*YOUR INSTRUCTIONS*
Exactly the lines from the start of the data through the line containing "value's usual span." should be output, with both ends kept and nothing added.

*DATA PROVIDED*
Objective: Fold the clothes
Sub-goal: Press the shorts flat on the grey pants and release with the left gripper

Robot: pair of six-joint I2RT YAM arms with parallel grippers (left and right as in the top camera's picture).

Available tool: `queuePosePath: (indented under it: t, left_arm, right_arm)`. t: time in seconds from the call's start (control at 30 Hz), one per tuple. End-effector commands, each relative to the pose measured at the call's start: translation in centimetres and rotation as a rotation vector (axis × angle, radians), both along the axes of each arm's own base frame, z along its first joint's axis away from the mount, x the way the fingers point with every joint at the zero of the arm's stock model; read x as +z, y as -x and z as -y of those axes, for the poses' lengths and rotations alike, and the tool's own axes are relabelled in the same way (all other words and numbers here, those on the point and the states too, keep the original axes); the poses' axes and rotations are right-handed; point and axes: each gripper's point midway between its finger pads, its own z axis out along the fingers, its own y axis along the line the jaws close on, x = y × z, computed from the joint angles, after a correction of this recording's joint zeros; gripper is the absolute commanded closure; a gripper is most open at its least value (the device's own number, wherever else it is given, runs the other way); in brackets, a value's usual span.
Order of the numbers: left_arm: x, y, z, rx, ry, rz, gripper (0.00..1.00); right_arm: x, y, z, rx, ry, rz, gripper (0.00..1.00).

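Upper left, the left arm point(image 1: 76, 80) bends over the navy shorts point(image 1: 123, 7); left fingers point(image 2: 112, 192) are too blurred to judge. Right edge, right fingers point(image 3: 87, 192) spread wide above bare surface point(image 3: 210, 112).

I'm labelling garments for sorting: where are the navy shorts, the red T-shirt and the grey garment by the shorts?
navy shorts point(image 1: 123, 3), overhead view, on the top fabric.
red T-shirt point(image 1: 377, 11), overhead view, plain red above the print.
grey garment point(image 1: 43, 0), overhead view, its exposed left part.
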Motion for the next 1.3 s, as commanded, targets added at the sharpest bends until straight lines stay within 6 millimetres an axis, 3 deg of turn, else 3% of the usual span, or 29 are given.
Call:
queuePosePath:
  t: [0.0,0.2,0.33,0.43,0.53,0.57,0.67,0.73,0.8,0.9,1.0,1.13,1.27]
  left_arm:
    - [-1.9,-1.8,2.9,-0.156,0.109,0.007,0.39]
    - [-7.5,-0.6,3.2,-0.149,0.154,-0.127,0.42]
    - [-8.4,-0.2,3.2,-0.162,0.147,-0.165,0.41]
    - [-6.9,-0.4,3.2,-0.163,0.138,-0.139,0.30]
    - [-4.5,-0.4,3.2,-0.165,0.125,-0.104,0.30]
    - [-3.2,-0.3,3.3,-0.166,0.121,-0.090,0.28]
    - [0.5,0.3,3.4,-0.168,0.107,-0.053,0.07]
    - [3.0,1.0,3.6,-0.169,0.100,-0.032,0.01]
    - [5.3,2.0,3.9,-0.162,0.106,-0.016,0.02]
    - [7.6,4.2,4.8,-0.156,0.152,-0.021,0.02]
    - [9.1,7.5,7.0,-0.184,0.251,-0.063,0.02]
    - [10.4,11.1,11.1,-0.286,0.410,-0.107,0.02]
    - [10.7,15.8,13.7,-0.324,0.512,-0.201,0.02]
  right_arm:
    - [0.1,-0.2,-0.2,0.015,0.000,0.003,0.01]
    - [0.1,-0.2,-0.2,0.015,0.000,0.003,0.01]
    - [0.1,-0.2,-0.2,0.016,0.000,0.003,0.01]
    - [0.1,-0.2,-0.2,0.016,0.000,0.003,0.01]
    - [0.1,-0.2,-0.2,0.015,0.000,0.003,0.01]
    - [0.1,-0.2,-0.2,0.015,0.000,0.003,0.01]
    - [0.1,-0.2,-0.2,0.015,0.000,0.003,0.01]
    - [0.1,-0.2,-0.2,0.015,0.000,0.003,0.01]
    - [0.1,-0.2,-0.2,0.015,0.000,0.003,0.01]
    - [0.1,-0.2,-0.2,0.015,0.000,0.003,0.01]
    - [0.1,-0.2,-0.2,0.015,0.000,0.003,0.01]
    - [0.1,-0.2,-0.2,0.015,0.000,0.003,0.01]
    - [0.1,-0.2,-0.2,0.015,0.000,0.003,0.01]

*YOUR RESPONSE*
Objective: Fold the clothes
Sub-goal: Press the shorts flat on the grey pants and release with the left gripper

Robot: pair of six-joint I2RT YAM arms with parallel grippers (left and right as in the top camera's picture).

Available tool: `queuePosePath: (indented under it: t, left_arm, right_arm)`. t: time in seconds from the call's start (control at 30 Hz), one per tuple. End-effector commands, each relative to the pose measured at the call's start: translation in centimetres and rotation as a rotation vector (axis × angle, radians), both along the axes of each arm's own base frame, z along its first joint's axis away from the mount, x the way the fingers point with every joint at the zero of the arm's stock model; read x as +z, y as -x and z as -y of those axes, for the poses' lengths and rotations alike, and the tool's own axes are relabelled in the same way (all other words and numbers here, those on the point and the states too, keep the original axes); the poses' axes and rotations are right-handed; point and axes: each gripper's point midway between its finger pads, its own z axis out along the fingers, its own y axis along the line the jaws close on, x = y × z, computed from the joint angles, after a correction of this recording's joint zeros; gripper is the absolute commanded closure; a gripper is most open at its least value (the device's own number, wherever else it is given, runs the other way); in brackets, a value's usual span.

This exercise has now been finished.